MacIan shook his head. “I know enough about myself,” he said, “to allow for any mood, though it opened heaven or hell. But to see things–to see them walking solid in the sun– things that can’t be there–real mystics never do that, Turnbull.”
“What things?” asked the other, incredulously.
MacIan lowered his voice. “I saw her,” he said, “three minutes ago– walking here in this hell yard.”
Between trying to look scornful and really looking startled, Turnbull’s face was confused enough to emit no speech, and Evan went on in monotonous sincerity:
“I saw her walk behind those blessed trees against that holy sky of gold as plain as I can see her whenever I shut my eyes. I did shut them, and opened them again, and she was still there– that is, of course, she wasn’t– She still had a little fur round her neck, but her dress was a shade brighter than when I really saw her.”
“My dear fellow,” cried Turnbull, rallying a hearty laugh, “the fancies have really got hold of you.
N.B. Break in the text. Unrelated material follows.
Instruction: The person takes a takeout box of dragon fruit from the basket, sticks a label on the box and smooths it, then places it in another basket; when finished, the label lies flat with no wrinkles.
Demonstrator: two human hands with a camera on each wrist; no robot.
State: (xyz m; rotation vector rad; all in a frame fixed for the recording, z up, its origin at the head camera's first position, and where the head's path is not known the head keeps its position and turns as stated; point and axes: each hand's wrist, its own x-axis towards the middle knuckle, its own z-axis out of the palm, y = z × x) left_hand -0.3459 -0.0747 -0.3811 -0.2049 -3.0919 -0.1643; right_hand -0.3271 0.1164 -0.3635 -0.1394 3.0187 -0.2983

You mistook some other poor girl here for her.”
“Mistook some other–” said MacIan, and words failed him altogether.
They sat for some moments in the mellow silence of the evening garden, a silence that was stifling for the sceptic, but utterly empty and final for the man of faith. At last he broke out again with the words: “Well, anyhow, if I’m mad, I’m glad I’m mad on that.”